Seagate wants system builders to differentiate on storage

Looking to change computer storage from a commodity to a competitive differentiator, hard drive manufacturer Seagate has launched a new set of tools to help its channel partners change the way they take storage to market.

The vendor sees an increasing demand for storage driven primarily by two trends: the increased storage demands of the Windows Vista OS and the advent of the digital pack rat, storing ever increasing amounts of songs, pictures and videos.

Consequently says Pete Steege, senior marketing manager with Seagate, storage is playing an increasingly larger role for system builders.

“We’re seeing a couple of trends in the market adding up to real opportunity for solution providers that we’re taking advantage of,” said Steege.

The hard drive has gone from afterthought, says Steege, to become the heart of machine. Calling Vista the “poster child for storage,” he says to fully leverage the OS, between 250GB to 1TB of storage is needed. And with the need for backup, that becomes 500 GB to 2TB. Seagate’s play in this higher-end space is the Barracuda 7200.11, its new 1TB drive.

“We want to equip solution providers with some solution-selling tools and a program they’re used to getting from longer-term vendors like Intel, AMD and Microsoft,” said Steege. “We now see the opportunity to help them like that from a hard drive perspective.”

Seagate’s goal, he said, is to provide partners with tools to help them sell their solutions with more value, based on the right storage for the right use case scenario.

Dubbed “Learn, Market, Sell” the program is a comprehensive sett of tools to help partners assess the right storage options based on customer needs, plus marketing tips, support and collateral to allow them to go to market easier.

“It gives them a chance to use storage like they really haven’t before; to use it as a differentiator,” said Steege.

In the learn category, partners will have access to white papers and case studies, as well as a solution guide to help partners choose the right product for the right scenario and training via webinars. Opportunity scenarios are laid-out around cases like the power user, the mobile user, an office-wide deployment and the videophile, with appropriate hardware recommendation.

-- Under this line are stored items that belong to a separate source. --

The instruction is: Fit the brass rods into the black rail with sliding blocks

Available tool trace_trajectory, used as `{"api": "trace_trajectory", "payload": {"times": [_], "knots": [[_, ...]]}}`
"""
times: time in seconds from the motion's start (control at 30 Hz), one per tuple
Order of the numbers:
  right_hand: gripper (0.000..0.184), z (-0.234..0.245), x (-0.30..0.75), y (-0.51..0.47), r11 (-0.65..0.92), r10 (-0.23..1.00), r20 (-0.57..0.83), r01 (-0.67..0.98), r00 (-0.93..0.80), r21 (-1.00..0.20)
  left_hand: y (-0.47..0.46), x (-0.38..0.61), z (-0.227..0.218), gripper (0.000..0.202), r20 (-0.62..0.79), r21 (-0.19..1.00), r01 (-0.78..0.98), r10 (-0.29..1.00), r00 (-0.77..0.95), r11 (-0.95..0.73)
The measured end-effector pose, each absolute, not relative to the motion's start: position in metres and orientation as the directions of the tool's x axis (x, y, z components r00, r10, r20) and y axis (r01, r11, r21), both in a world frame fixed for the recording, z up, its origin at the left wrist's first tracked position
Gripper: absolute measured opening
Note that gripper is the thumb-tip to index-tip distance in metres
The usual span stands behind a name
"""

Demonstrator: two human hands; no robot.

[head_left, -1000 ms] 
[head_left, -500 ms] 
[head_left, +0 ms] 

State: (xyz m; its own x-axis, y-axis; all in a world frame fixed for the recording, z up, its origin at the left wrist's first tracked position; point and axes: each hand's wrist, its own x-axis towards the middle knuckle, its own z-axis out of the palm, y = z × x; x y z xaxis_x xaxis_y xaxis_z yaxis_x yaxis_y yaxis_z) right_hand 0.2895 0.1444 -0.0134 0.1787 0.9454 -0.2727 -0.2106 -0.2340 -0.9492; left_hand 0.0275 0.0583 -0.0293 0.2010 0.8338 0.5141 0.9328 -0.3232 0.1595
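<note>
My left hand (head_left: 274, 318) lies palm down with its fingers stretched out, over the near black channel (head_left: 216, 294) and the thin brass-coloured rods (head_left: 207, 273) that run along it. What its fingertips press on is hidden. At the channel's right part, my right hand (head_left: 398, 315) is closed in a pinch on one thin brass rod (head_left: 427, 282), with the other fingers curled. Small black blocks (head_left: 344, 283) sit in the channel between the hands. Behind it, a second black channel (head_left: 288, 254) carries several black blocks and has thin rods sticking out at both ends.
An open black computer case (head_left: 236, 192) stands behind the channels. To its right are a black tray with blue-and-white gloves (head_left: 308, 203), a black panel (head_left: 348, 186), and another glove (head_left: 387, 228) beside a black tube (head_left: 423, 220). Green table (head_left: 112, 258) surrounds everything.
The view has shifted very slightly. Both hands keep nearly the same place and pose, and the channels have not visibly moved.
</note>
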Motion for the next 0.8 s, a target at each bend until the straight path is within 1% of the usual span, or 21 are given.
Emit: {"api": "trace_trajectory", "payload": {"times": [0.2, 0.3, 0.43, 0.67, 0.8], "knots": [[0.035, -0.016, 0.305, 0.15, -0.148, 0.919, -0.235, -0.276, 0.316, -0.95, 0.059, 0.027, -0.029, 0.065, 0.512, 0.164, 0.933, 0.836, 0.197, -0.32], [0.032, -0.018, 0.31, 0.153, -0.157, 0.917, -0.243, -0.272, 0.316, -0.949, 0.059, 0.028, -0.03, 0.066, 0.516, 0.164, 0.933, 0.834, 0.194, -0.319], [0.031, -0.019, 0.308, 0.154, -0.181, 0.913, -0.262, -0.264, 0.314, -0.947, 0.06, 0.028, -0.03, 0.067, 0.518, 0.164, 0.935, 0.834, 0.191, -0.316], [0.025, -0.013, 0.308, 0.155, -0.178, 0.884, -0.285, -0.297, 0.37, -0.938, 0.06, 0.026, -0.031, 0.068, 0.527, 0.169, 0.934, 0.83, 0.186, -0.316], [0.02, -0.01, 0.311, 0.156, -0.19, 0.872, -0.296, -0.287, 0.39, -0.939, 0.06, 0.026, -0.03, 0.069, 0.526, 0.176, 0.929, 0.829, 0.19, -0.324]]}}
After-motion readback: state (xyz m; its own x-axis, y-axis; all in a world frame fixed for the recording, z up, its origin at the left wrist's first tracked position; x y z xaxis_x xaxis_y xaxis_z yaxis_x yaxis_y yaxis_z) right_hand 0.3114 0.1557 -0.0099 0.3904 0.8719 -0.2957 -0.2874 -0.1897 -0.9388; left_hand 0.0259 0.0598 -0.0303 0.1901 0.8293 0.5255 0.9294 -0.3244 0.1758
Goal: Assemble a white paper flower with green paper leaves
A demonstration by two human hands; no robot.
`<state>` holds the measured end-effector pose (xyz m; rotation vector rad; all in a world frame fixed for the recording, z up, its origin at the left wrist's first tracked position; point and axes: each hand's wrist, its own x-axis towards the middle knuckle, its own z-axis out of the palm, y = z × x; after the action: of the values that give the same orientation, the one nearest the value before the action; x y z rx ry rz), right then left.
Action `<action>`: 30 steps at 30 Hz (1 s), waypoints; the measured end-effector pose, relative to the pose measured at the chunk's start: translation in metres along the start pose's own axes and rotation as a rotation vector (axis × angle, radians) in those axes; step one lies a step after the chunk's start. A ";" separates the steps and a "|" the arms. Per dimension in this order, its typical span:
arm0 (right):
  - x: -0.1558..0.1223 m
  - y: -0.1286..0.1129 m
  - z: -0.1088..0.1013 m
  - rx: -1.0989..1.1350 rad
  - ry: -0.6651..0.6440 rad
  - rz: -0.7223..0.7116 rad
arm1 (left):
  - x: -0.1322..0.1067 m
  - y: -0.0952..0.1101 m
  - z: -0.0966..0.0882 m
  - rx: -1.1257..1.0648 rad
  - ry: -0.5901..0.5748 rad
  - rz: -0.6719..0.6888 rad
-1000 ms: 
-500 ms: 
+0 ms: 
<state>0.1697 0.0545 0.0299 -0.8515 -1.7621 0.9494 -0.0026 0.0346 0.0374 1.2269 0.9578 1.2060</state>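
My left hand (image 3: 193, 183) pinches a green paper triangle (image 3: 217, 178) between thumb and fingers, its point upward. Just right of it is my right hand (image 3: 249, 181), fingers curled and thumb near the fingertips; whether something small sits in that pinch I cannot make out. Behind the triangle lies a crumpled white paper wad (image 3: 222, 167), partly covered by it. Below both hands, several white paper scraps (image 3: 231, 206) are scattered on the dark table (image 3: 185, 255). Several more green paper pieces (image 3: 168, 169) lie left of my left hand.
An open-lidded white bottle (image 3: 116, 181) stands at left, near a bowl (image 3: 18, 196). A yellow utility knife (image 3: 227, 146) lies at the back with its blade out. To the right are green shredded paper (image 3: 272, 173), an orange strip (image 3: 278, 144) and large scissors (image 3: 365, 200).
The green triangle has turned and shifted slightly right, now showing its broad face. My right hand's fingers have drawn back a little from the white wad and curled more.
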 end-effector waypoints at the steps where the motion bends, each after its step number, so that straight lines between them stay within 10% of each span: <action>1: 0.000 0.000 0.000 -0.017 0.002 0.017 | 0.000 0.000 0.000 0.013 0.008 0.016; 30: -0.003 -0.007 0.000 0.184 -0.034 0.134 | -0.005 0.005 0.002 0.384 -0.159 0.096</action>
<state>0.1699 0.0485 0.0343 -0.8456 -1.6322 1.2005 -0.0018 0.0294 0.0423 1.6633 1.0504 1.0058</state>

The marketing category includes e-mail templates, print ads, Web and banner ads, direct mailers, flyers and other customizable marketing material partners can leverage. And in the sell category, partners will be able to leverage call scripts and sales and technical support as well as targeted promotions.

“This isn’t rocket science; we understand other firms have done this in the past,” said Steege. “We believe we’re the first in the hard drive industry to do this though, to take advantage of the new value of storage.”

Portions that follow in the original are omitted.